Little kids love the outdoors and spending time in the fresh air. Most kids also love making art, which is proven to increase creativity, imagination, self-confidence, fine more skills, and more. Why not combine these two good-for-your-child loves into one amazing activity? Turn your next trip to the park, shore, or mountains into an art extravaganza with these nature crafts, perfect for outdoorsy toddlers and preschoolers.
Void It Out
An afternoon of leaf collecting is rewarding in itself, but you can also use the leaves you’ve found to create an amazing piece of art. Let your little one choose a leaf and place it on a blank page. Hold the leaf in place or use a rolled up piece of tape to keep it on the paper as your child uses a paint brush to brush color around the edges of the leaf. Lift to reveal the leaf-shaped void beneath. Move the leaf to another spot on the page or choose another leaf and another color. Continue until your page is full of beautiful, leaf-shaped voids.

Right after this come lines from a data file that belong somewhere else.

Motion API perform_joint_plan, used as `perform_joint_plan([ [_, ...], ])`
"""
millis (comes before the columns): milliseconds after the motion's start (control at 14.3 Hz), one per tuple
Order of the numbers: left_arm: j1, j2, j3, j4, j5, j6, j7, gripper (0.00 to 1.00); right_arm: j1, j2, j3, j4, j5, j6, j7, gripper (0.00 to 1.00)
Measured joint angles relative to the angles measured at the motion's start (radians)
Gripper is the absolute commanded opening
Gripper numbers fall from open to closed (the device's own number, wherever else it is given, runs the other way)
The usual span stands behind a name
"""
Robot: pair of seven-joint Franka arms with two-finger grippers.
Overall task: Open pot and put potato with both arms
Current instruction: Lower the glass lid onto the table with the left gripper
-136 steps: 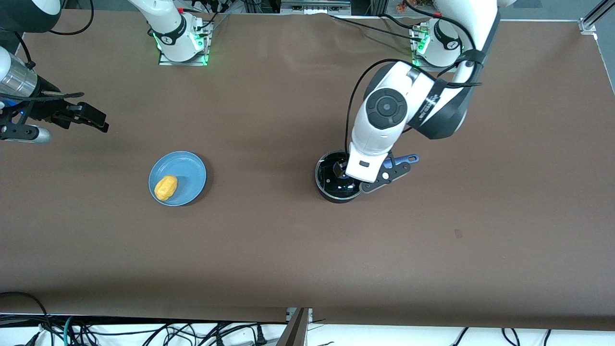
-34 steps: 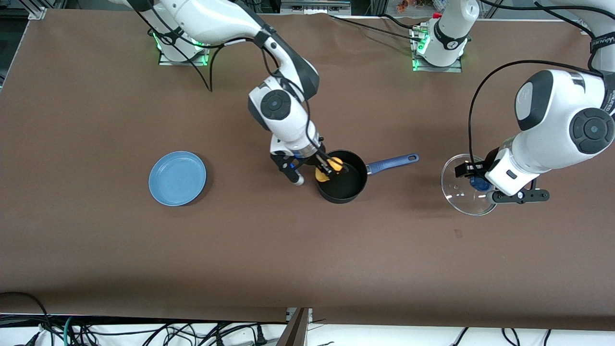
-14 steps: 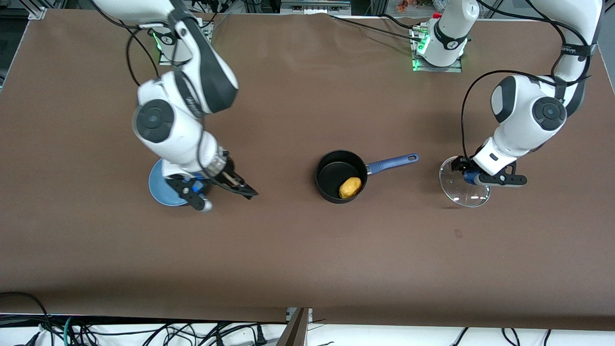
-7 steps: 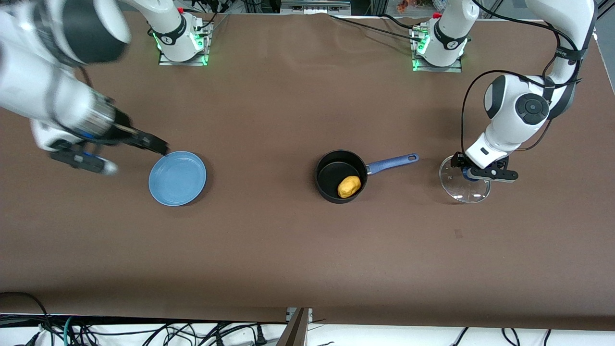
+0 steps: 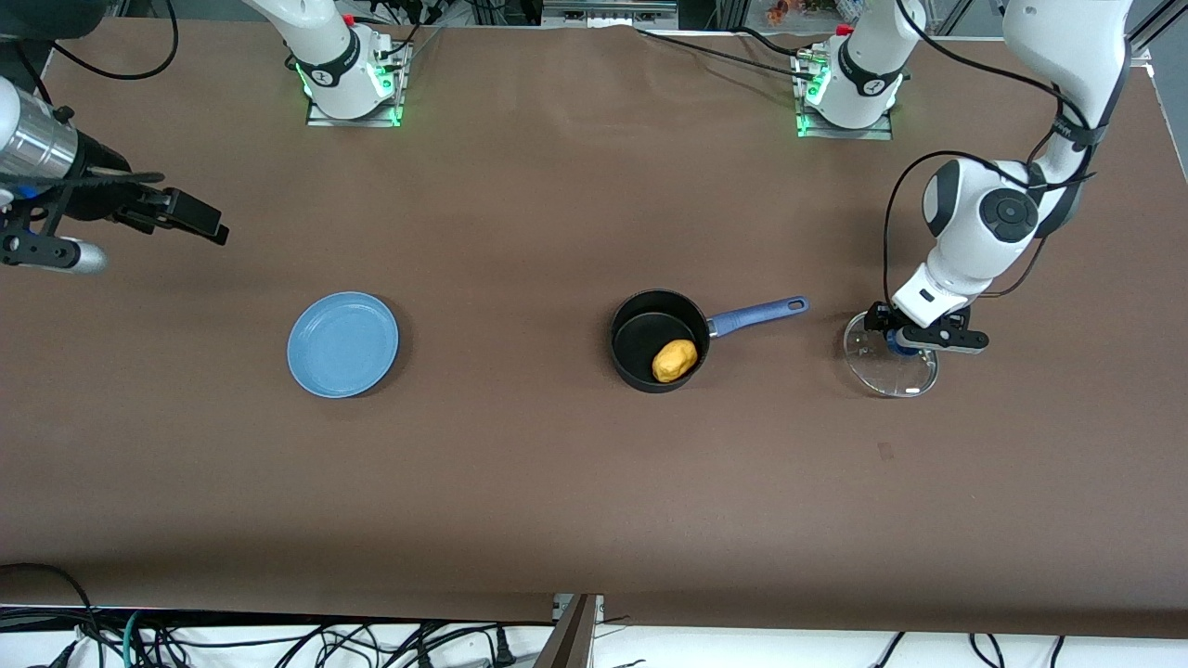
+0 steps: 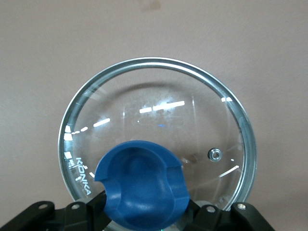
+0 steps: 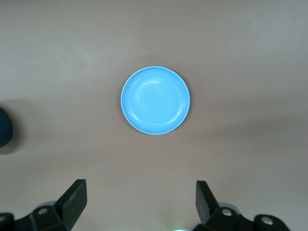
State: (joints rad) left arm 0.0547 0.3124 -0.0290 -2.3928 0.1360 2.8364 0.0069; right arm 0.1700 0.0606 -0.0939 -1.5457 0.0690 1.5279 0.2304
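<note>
Looking down at the bench [image 5: 557, 482], you see the pot [image 5: 660, 340] standing uncovered near the middle, its long blue handle [image 5: 757, 314] pointing toward the left arm's end and slightly away from the front camera. The potato [image 5: 675, 360] lies inside the pot, against the wall nearest that camera, its long axis tilted much like the handle. Your left claw [image 5: 898, 340] points down and grips the blue knob [image 6: 140, 185] of the glass lid [image 6: 159, 115], just off the handle's tip. Your right claw [image 5: 186, 218] hangs open and level over the right arm's end, above bare bench, with the blue plate [image 5: 342, 344] lying nearer the camera.
</note>
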Motion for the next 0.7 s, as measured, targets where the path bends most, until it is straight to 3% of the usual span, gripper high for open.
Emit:
perform_joint_plan([
  [210, 0.007, 0.025, 0.0, -0.007, 0.0, 0.03, 0.001, 0.54, -0.023, -0.009, 0.024, 0.001, -0.038, 0.0, -0.031, 1.0],
  [419, 0.007, 0.021, 0.0, -0.006, 0.0, 0.032, 0.002, 0.78, -0.027, -0.009, 0.024, 0.001, -0.052, 0.002, -0.044, 1.0],
  [489, 0.007, 0.02, 0.0, -0.006, 0.0, 0.032, 0.003, 0.93, -0.027, -0.008, 0.024, 0.001, -0.07, 0.002, -0.053, 1.0],
  [559, 0.007, 0.02, 0.0, -0.006, 0.0, 0.033, 0.004, 1.0, -0.028, -0.007, 0.024, 0.001, -0.083, 0.003, -0.062, 1.0],
  [699, 0.008, 0.02, -0.001, -0.005, 0.001, 0.034, 0.004, 1.0, -0.03, -0.004, 0.025, 0.004, -0.094, 0.007, -0.078, 1.0],
])
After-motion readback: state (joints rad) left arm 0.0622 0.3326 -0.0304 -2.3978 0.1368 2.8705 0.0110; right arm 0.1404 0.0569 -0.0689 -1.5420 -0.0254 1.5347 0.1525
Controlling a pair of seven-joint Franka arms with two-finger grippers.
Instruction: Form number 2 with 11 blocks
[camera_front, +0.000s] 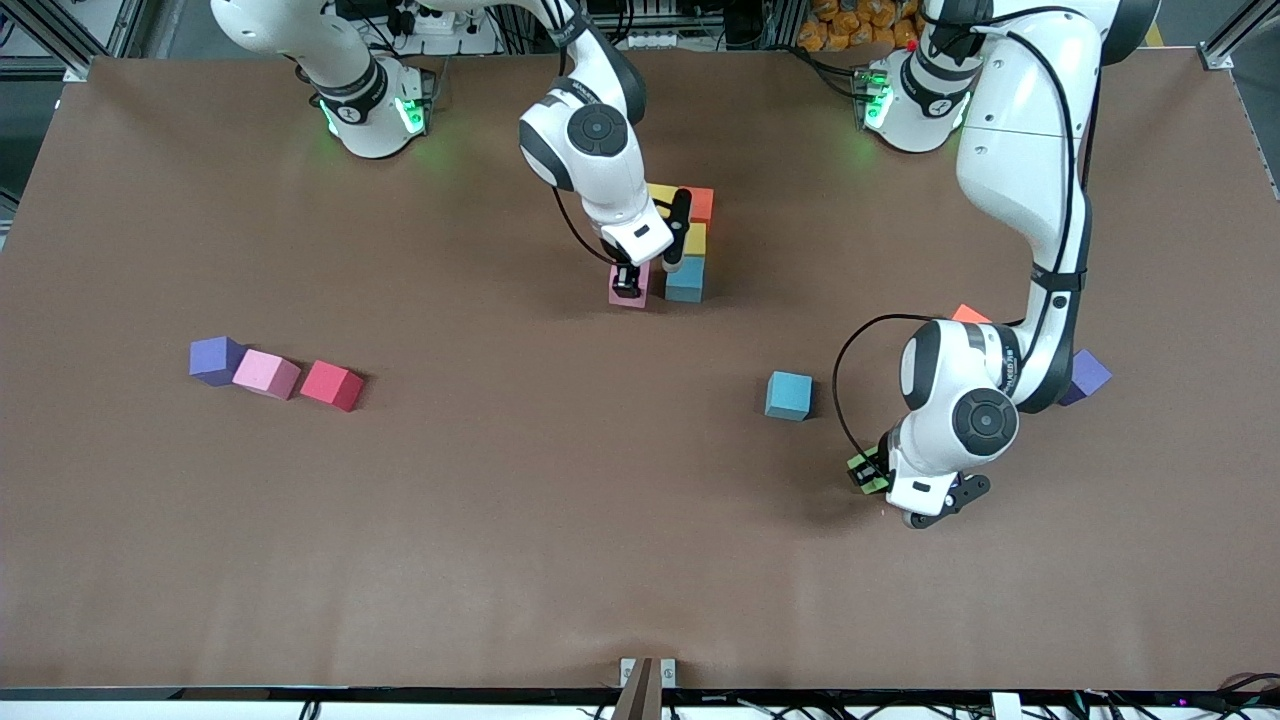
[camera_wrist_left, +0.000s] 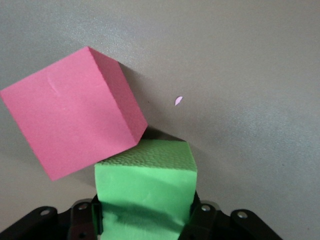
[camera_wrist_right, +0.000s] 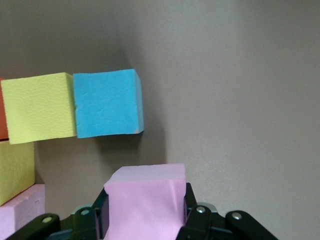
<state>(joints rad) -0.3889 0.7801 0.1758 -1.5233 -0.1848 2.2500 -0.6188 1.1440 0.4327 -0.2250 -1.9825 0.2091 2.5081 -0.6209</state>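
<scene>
The right gripper (camera_front: 627, 281) clamped a pink block (camera_wrist_right: 146, 202), edges square to the blue block (camera_front: 686, 280) beside it. The left gripper (camera_front: 868, 474) gripped the green block (camera_wrist_left: 145, 192), beside a skewed pink cube (camera_wrist_left: 70, 114).

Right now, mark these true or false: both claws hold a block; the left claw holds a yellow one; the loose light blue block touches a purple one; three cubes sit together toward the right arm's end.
1. Both claws hold a block: true.
2. The left claw holds a yellow block: false, a green block.
3. The right claw holds a pink block: true.
4. The loose light blue block touches a purple cube: false, it stands alone.
5. A purple cube, pink cube and red cube sit together: true.
</scene>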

Save those leaves, because your little one can also use them to create mini-trees. Simply press the leaf into a flat tray or plate of paint, then press onto a blank sheet. Repeat three times, in a triangular pattern, to form your “tree”. Next, glue found twigs to create a trunk and branches. Preschoolers might enjoy adding additional detail, like a sun, clouds, people, and pets, with crayons or markers.
Dip and Press
Nature is full of terrific textures like the veins of a leaf, the swirls of a sea shell, and the notches in a pinecone. Next time you’re outdoors with your little one, spend some time searching for objects with interesting textures. Take them home, dip them in tempera paint, press them onto a sheet of paper, and practice making prints.
Stacking stones is a great way to practice balance and introduces early scientific concepts like gravity in a fun, hands-on way. Together with your child, find and gather stones of several different sizes and take turns stacking them, biggest to smallest, to create your own custom tower.
Speaking of stones, we’ve yet to meet a child who doesn’t love painting on rocks. There’s something unique about rocks as a medium, especially when you’re used to construction paper. Younger children can use larger brushes to spread multiple colors; older kids can create more detailed works, using smaller brushes or paint pens to transform their rocks into people, pets, and more. Use a spray-on varnish to ensure their creations survive the rainy season.
With a little imagination, seed pods and nuts can easily become hedgehogs and pine cones can transform into owls and other adorable creatures. Stack and glue a few different types and sizes and experiment with adding different materials, like googly eyes and pipe cleaners, to create all kinds of crazy critters.
Spend a little time collecting (and breathing in that clean, fresh air), add some imagination, and you and your little one can create your own, one-of-a-kind nature crafts.